Beginner's Guide to Web Scraping with Python: Extracting Data and Images from Flipkart

Beginner's Guide to Web Scraping with Python: Extracting Data and Images from Flipkart

·

7 min read

Hello Coders👩‍💻👨‍💻 Are you curious about how to gather information and images from your favorite online shopping website, Flipkart?

Web scraping is the key! In this beginner-friendly guide, we'll walk you through the process step by step, breaking down the code to make it easy to understand and exciting to explore.

Lets Get Started Saturday Night Live GIF - Lets Get Started Saturday Night Live Lets Start GIFs

🐱‍🏍Introduction

Happy Jimmy fallon GIF - Happy Jimmy fallon Late night with jimmy fallon GIFs

🐱‍👓Unlocking the Power of Web Scraping

Imagine having the ability to collect images from Flipkart automatically. Whether you're a price-savvy shopper or an aspiring data scientist, web scraping can be your secret weapon. Let's dive in and uncover the magic behind it.

🐱‍💻Setting Up Your Web Scraping Environment

Before we start, make sure you have Python installed on your computer. Additionally, you'll need some libraries to make web scraping a breeze: requests, pandas, BeautifulSoup, and time. I already explained how to install them please check my previous blog.

pip install requests pandas beautifulsoup4

🕸We'll use the following libraries in our project:

  • requests: For making web requests

  • pandas: For data manipulation and organization

  • beautifulsoup4: For parsing HTML

  • time: To introduce delays and be a polite scraper

Let's break down the code and understand its functionality:

GIFs Debt Paid Winning GIF

import os
import requests
from bs4 import BeautifulSoup
import time

These lines import necessary libraries:

  • os: For working with the file system to create directories.

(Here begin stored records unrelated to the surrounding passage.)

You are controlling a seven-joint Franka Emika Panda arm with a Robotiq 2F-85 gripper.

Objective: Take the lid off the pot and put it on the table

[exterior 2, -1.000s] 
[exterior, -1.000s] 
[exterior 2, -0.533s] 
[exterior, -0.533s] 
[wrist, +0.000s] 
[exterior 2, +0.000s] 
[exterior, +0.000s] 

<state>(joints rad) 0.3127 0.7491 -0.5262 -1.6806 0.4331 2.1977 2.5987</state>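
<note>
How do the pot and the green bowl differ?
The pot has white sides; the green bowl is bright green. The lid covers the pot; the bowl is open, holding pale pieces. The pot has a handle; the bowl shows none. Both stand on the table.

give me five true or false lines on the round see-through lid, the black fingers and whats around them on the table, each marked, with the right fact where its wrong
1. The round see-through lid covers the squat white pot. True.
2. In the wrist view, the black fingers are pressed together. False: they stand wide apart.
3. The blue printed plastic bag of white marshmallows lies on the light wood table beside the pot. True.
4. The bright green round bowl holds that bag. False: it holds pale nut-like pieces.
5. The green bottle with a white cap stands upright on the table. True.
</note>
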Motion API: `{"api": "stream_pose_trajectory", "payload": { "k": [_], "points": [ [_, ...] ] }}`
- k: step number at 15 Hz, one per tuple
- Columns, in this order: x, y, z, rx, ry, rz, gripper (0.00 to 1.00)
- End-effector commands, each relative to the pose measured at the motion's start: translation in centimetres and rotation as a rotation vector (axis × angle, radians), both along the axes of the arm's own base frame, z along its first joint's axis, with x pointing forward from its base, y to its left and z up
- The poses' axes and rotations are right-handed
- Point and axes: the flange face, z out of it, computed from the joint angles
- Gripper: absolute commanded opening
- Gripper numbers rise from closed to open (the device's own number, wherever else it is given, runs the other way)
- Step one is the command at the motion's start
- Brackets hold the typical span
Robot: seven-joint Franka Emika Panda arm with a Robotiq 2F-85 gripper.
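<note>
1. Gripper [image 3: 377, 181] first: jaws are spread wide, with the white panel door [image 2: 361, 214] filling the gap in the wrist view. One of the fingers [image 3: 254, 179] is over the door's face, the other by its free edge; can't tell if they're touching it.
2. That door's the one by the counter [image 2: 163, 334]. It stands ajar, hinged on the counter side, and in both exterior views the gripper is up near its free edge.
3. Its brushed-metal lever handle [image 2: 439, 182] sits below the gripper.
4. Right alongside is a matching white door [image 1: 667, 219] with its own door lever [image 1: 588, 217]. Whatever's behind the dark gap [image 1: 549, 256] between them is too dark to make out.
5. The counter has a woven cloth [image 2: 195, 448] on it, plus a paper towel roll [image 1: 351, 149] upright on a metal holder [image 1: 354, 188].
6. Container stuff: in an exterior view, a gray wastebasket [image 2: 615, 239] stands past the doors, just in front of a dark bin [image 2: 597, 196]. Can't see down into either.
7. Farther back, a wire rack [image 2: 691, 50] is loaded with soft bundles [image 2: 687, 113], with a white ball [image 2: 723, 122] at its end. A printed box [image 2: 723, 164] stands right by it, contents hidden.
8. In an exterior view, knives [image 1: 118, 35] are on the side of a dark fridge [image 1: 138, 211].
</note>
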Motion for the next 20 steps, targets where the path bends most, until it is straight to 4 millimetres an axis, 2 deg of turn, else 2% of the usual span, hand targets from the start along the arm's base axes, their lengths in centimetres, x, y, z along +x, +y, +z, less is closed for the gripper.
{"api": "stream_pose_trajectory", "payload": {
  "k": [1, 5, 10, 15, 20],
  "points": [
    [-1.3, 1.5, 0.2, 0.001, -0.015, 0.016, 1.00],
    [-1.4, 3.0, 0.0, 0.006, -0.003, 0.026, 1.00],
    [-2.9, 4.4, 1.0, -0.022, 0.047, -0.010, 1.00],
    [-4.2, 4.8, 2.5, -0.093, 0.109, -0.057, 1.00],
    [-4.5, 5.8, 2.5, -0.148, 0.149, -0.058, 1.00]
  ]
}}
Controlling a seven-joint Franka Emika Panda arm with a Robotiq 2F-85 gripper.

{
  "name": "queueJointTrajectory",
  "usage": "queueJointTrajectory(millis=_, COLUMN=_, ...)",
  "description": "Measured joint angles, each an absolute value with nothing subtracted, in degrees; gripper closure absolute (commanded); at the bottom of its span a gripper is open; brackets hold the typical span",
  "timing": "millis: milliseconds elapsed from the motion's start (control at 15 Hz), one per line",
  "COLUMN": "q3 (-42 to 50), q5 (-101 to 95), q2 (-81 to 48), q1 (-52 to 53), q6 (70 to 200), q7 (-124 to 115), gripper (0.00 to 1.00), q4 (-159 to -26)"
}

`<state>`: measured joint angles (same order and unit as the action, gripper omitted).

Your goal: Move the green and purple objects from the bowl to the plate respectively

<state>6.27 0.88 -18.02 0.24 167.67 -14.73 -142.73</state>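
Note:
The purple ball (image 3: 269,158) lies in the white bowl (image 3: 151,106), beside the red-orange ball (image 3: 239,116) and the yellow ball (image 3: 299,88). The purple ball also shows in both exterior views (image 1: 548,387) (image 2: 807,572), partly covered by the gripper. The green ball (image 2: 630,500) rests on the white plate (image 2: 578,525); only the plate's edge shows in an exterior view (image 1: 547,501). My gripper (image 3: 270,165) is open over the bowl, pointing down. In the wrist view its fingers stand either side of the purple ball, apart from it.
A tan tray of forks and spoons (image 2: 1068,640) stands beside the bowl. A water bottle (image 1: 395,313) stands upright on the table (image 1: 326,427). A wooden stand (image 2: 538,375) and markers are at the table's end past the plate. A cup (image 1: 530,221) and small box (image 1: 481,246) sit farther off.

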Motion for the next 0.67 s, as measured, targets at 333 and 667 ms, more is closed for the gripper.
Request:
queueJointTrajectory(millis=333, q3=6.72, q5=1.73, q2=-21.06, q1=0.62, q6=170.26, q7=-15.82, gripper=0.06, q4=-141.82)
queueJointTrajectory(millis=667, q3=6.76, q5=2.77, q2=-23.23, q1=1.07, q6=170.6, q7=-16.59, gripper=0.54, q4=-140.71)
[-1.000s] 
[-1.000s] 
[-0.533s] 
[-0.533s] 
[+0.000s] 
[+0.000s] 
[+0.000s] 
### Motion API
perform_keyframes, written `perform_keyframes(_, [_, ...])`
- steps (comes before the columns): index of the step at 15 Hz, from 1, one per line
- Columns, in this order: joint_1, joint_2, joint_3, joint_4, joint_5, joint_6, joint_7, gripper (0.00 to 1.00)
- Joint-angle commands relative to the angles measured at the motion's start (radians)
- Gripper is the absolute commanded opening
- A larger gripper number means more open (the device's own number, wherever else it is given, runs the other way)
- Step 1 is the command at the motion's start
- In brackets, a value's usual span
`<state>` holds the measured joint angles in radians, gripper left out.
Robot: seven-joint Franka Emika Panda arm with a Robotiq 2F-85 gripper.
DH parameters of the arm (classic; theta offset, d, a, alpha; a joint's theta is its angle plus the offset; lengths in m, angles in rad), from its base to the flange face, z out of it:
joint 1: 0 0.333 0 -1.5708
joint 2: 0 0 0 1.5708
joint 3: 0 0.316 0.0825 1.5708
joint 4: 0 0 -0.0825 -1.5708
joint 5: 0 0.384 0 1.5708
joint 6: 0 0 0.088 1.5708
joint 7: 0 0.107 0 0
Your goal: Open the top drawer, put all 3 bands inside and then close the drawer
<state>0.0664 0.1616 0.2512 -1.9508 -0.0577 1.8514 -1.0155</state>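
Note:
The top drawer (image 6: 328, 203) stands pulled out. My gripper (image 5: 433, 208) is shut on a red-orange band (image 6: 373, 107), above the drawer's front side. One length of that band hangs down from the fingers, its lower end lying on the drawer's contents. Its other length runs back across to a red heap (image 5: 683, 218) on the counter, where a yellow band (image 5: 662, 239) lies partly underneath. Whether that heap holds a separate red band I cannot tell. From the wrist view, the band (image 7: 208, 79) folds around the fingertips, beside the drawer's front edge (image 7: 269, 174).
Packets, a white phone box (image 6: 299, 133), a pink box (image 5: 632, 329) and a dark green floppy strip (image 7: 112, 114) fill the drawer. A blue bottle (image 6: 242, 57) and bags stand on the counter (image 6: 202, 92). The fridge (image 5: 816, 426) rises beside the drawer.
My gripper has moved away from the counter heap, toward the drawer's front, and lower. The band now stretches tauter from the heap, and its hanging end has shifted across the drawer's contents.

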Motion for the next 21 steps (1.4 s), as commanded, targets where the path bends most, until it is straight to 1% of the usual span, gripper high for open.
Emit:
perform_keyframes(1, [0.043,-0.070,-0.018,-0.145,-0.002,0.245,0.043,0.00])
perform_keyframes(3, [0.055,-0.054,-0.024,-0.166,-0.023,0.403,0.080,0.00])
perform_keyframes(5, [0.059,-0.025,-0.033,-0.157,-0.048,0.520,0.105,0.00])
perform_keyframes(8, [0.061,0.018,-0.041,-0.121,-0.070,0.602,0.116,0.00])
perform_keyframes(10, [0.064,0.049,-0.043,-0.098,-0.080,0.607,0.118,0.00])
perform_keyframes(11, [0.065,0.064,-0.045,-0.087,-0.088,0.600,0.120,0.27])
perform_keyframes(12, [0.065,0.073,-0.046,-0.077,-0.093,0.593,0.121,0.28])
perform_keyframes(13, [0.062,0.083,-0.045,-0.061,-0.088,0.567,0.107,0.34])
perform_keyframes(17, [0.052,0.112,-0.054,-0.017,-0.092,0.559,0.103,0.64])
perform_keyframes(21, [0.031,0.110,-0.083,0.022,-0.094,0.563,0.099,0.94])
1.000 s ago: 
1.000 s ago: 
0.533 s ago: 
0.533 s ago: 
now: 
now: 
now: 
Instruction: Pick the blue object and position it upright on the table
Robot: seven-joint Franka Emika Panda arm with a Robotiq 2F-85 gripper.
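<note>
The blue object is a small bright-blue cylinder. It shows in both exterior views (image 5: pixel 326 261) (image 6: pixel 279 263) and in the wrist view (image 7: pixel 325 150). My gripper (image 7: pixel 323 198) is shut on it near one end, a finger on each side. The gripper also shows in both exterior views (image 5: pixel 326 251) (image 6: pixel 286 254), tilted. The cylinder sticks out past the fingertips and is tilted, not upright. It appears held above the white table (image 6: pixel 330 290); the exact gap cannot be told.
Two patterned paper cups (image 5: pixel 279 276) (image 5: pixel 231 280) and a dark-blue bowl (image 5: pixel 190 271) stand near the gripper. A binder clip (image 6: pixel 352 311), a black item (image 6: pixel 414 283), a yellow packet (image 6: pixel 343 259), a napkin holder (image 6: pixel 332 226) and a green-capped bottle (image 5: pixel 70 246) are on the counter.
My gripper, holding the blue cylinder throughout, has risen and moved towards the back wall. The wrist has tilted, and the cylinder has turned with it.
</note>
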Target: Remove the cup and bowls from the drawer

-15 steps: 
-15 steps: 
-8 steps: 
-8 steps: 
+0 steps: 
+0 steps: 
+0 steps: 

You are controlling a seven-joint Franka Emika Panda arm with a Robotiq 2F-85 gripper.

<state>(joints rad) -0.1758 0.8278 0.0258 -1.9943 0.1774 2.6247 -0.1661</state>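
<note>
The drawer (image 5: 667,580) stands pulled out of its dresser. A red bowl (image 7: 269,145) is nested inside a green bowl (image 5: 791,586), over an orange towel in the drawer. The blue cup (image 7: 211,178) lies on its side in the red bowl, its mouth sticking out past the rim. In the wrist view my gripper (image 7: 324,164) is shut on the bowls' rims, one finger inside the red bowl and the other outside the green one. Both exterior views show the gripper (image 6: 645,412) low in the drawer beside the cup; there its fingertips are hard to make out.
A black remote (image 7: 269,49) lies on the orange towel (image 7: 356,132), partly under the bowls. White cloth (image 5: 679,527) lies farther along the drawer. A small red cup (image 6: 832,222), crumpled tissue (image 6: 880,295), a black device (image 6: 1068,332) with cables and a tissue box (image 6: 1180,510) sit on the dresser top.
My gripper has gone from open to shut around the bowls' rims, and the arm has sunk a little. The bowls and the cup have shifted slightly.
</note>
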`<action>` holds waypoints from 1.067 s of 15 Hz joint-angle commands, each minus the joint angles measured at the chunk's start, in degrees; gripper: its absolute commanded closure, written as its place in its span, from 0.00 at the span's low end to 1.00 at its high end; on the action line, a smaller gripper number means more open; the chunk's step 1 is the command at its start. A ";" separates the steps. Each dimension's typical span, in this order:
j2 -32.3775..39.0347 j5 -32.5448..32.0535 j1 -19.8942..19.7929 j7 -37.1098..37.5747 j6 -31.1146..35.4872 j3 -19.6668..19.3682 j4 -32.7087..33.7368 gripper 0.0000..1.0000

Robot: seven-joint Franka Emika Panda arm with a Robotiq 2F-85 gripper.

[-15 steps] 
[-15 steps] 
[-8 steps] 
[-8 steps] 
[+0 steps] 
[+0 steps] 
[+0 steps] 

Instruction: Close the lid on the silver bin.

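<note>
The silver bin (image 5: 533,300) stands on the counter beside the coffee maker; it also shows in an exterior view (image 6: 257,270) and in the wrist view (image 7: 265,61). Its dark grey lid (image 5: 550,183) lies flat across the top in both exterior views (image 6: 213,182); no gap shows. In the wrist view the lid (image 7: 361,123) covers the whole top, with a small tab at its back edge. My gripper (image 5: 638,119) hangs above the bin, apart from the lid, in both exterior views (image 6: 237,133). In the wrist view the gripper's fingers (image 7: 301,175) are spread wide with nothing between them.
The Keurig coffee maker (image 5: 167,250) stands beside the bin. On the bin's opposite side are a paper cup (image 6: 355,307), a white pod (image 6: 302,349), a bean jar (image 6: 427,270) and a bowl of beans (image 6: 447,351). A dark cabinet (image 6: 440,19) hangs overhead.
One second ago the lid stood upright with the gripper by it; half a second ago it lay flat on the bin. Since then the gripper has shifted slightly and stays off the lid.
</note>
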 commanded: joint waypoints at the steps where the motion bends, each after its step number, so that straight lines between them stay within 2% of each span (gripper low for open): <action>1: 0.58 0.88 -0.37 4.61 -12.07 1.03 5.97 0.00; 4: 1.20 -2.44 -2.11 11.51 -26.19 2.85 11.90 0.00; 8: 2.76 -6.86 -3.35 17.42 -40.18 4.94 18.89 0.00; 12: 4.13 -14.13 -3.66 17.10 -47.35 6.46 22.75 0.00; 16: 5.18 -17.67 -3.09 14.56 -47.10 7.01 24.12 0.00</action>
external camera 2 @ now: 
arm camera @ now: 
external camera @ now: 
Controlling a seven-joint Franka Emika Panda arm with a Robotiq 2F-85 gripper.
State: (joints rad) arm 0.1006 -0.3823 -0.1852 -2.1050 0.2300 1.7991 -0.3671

  • requests: For making HTTP requests to fetch web pages and images.

  • BeautifulSoup: For parsing HTML content.

  • time: To introduce delays between requests to avoid overwhelming the server.

    2. Defining Helper Functions

    create_nested_folders(path, *folder_names): This function creates nested folders in the specified directory path.

    It takes the path as the base directory and *folder_names as a variable number of folder names to create. It returns the path of the created nested folder.

    clean_for_folder_name(text): This function cleans the input text to make it suitable for folder names.

    It removes any characters that are not alphanumeric, spaces, hyphens, underscores, or periods.

    clean_for_file_name(text): Similar to the previous function, this one cleans the input text to make it suitable for file names.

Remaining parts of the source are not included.